Department of Visceral, Transplant and Thoracic Surgery, Center for Operative Medicine, Innsbruck Medical University, Innsbruck, Austria.

出版信息

Am J Transplant. 2010 May;10(5):1200-9. doi: 10.1111/j.1600-6143.2010.03075.x. Epub 2010 Mar 26.

Abstract

Skin rejection remains a major hurdle in reconstructive transplantation. We investigated molecular markers of skin rejection with particular attention to lymphocyte trafficking.

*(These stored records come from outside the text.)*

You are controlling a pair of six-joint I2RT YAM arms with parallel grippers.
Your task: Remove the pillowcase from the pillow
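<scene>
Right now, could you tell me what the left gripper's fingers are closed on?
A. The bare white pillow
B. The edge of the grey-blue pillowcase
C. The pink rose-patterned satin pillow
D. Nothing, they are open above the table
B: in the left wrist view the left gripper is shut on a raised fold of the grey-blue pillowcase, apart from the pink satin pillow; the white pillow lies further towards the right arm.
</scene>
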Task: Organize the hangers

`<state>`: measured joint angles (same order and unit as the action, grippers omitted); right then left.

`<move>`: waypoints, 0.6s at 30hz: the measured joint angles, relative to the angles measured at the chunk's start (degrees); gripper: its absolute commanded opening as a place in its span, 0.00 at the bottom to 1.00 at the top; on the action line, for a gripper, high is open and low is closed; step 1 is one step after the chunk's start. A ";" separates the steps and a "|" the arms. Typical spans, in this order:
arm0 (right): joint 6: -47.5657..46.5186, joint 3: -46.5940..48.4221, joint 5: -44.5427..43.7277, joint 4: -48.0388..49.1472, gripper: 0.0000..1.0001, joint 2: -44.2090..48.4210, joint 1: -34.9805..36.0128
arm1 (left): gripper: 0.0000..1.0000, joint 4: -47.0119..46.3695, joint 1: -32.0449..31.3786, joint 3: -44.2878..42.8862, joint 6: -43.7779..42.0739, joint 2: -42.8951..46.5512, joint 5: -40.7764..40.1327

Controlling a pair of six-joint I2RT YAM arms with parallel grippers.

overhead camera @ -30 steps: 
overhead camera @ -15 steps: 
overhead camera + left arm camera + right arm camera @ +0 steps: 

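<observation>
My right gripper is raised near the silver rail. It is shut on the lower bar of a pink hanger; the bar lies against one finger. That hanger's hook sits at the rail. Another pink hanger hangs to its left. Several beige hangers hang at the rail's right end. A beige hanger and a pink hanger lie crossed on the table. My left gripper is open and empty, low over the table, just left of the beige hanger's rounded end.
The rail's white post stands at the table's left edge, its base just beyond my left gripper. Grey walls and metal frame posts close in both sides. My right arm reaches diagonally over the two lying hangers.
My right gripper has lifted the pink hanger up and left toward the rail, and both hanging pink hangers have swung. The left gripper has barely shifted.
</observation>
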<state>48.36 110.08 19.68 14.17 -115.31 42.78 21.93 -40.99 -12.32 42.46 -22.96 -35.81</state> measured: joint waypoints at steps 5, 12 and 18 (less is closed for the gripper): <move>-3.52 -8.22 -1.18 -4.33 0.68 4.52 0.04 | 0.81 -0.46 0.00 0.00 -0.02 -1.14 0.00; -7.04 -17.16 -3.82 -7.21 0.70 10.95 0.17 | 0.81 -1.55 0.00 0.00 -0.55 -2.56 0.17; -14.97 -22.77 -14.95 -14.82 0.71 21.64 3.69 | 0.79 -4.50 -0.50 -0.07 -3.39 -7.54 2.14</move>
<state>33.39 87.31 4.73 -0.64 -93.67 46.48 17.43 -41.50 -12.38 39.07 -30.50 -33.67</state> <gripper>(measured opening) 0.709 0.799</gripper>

Skin biopsies (n = 174) from five human hand transplant recipients were analyzed for rejection, characteristics of the infiltrate and lymphocytic adhesion markers. The cellular infiltrate predominantly comprised CD3+ T cells. CD68, Foxp3 and indoleamine 2, 3-dioxygenase expression and the CD4/CD8 increased with severity of rejection. Lymphocyte adhesion markers were upregulated upon rejection, intercellular adhesion molecule-1 and E-selectin correlated best with severity of rejection. Guided by the findings, a specific E- and P-selectin inhibitor was investigated for its effect on skin rejection in a rat hind limb allotransplant model. While efomycine M (weekly s.c. injection into the graft) alone had no effect, long-term allograft survival was achieved when combined with antithymocyte globulin and tacrolimus (control group without efomycine M rejected at postoperative day [POD] 61 +/- 1). Upregulation of lymphocyte trafficking markers correlates with severity of skin rejection and time after transplantation in human hand transplantation. Blocking E- and P-selectin in the skin holds potential to significantly prolong limb allograft survival.

摘要

皮肤排斥仍然是重建移植的主要障碍。我们研究了皮肤排斥的分子标志物,特别关注淋巴细胞的迁移。对 5 名手部移植受者的皮肤活检标本(n = 174)进行了排斥、浸润特征和淋巴细胞黏附标志物的分析。细胞浸润主要包括 CD3+T 细胞。CD68、Foxp3 和吲哚胺 2,3-双加氧酶的表达以及 CD4/CD8 的比值随着排斥的严重程度而增加。淋巴细胞黏附标志物在排斥时上调,细胞间黏附分子-1 和 E-选择素与排斥的严重程度相关性最好。根据这些发现,我们在大鼠后肢同种异体移植模型中研究了一种特异性的 E 选择素和 P 选择素抑制剂对皮肤排斥的作用。虽然 efomycine M(每周 sc 注射到移植物中)单独使用没有效果,但当与抗胸腺细胞球蛋白和他克莫司联合使用时(没有 efomycine M 的对照组在术后第 61 天 +/- 1 天排斥),可以实现长期移植物存活。淋巴细胞迁移标志物的上调与人类手部移植中皮肤排斥的严重程度和移植后时间相关。在皮肤中阻断 E 选择素和 P 选择素有可能显著延长肢体同种异体移植物的存活时间。